Why do we need to run DFS on the complement of a graph in the Kosaraju's algorithm?

Question

There's a famous algorithm to find the strongly connected components called Kosaraju's algorithm, which uses two DFS's to solve this problem, and runs in θ(|V| + |E|) time.

First we use DFS on complement of the graph (G^R) to compute reverse postorder of vertices, and then we apply second DFS on the main graph G by taking vertices in reverse post order to compute the strongly connected components.

Although I understand the mechanics of the algorithm, I'm not getting the intuition behind the need of the reverse post order.

How does it helps the second DFS to find the strongly connected components?

Answer 1

suppose result of the first DFS is:

----------v1--------------v2-----------

where "-" indicates any number and all the vertices in a strongly connected component g appear between v1 and v2.

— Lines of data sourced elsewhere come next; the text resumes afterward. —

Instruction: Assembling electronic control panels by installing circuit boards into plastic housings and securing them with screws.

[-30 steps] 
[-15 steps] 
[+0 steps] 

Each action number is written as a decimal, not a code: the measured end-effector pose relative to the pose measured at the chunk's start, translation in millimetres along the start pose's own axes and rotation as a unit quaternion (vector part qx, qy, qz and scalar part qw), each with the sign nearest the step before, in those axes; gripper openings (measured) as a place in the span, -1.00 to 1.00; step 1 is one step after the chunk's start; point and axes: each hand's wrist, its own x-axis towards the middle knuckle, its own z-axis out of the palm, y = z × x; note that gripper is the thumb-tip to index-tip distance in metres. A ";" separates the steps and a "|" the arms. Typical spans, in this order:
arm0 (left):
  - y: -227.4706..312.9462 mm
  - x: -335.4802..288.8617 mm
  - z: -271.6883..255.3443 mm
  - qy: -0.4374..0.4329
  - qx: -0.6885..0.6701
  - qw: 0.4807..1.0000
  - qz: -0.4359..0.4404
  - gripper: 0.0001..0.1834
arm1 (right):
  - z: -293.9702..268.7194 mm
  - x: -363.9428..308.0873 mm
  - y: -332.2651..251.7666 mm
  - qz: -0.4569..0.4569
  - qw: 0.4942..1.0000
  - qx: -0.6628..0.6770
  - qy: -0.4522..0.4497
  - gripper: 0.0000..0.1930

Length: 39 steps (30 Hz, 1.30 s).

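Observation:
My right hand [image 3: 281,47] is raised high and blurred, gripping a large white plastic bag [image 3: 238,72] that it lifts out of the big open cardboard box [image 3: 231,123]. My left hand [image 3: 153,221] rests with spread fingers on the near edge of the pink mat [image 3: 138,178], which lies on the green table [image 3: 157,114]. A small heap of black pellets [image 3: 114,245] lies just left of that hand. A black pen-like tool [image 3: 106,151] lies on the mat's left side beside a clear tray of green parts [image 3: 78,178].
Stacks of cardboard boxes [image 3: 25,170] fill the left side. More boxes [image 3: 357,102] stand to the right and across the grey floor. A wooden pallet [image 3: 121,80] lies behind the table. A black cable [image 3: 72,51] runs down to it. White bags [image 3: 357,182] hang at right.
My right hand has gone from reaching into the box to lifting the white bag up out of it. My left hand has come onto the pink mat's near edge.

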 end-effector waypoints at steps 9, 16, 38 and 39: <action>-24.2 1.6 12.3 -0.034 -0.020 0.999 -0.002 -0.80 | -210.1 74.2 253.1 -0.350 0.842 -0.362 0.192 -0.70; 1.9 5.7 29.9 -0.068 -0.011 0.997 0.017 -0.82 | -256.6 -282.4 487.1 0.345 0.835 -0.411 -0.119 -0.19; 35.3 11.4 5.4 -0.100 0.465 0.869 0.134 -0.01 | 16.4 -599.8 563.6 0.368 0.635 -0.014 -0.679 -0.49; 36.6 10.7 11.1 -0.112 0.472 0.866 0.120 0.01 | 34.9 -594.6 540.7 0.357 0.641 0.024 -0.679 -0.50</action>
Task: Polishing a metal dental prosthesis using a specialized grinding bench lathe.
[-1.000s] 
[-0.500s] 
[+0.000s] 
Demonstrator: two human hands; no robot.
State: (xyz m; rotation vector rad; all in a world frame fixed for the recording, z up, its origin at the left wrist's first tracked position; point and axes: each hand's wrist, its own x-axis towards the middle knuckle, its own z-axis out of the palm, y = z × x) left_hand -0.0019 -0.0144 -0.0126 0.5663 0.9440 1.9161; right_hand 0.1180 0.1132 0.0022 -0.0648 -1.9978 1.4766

DFS by post order gives the following guarantee that

• all vertices after v2 would not points to g in the reverse graph(that is to say, you cannot reach these vertices from g in the origin graph)
• all vertices before v1 cannot be pointed to from g in the reverse graph(that is to say, you cannot reach g from these vertices in the origin graph)

in one word, the first DFS ensures that in the second DFS, strongly connected components that are visited earlier cannot have any edge points to other unvisited strongly connected components.

Some Detailed Explanation

let's simplify the graph as follow:

• the whole graph is G
• G contains two strongly connected components, one is g, the other one is a single vertex v
• there is only one edge between v and g, either from v to g or from g to v, the name of this edge is e
• g', e' represent the reverse of g, e

the situation in which this algorithm could fail can be conclude as

1. start DFS from v, and e' points from v to g'
2. start DFS from a vertex inside of g', and e' points from g' to v

For situation 1

origin graph would be like g-->v, and the reversed graph looks like g'<--v.

To start the second DFS from v, the post order generated by first DFS need to be something like

g1, g2, g3, ..., v

but you would easily find out that neither starting the first DFS from v nor from g' can give you such a post order, so in this situation, it is guaranteed be the first DFS that the second DFS would not start from a vertex that both be out of and points to a strongly connected component.

For situation 2

similar to the situation 1, in situation 2, where the origin graph is g<--v and the reversed on is g'-->v, it is guaranteed that v would be visited before any vertex in g'.

Answer 2

1. When you run DFS on a graph for the first time, for every node you visit you get the knowledge about all nodes that are reachable from that node (you get this information after the first DFS is finished).

2. Then, when you inverse all the vertices and run the DFS once more, for every node you visit you get the knowledge about all nodes that can reach that node in the non-inverted graph (again, you get this info after the second DFS finished).

Example: let's say your first DFS reaches node X. From that node "you can see" all the neighbours you can visit. (I hope this is pretty understandable). Then, let's say your second DFS reaches that node X, but this time all the vertices are inverted. If then from your node X "you can see" any other nodes, it means that before inverting the vertices the node X was reachable from all the neighbours you see now. By calling the second DFS in the correct order you get for every node X all the nodes that where reachable from X in both DFS trees (and so, for every node X you get the nodes that were both reachable from X and could reach X - those are strongly connected components by definition).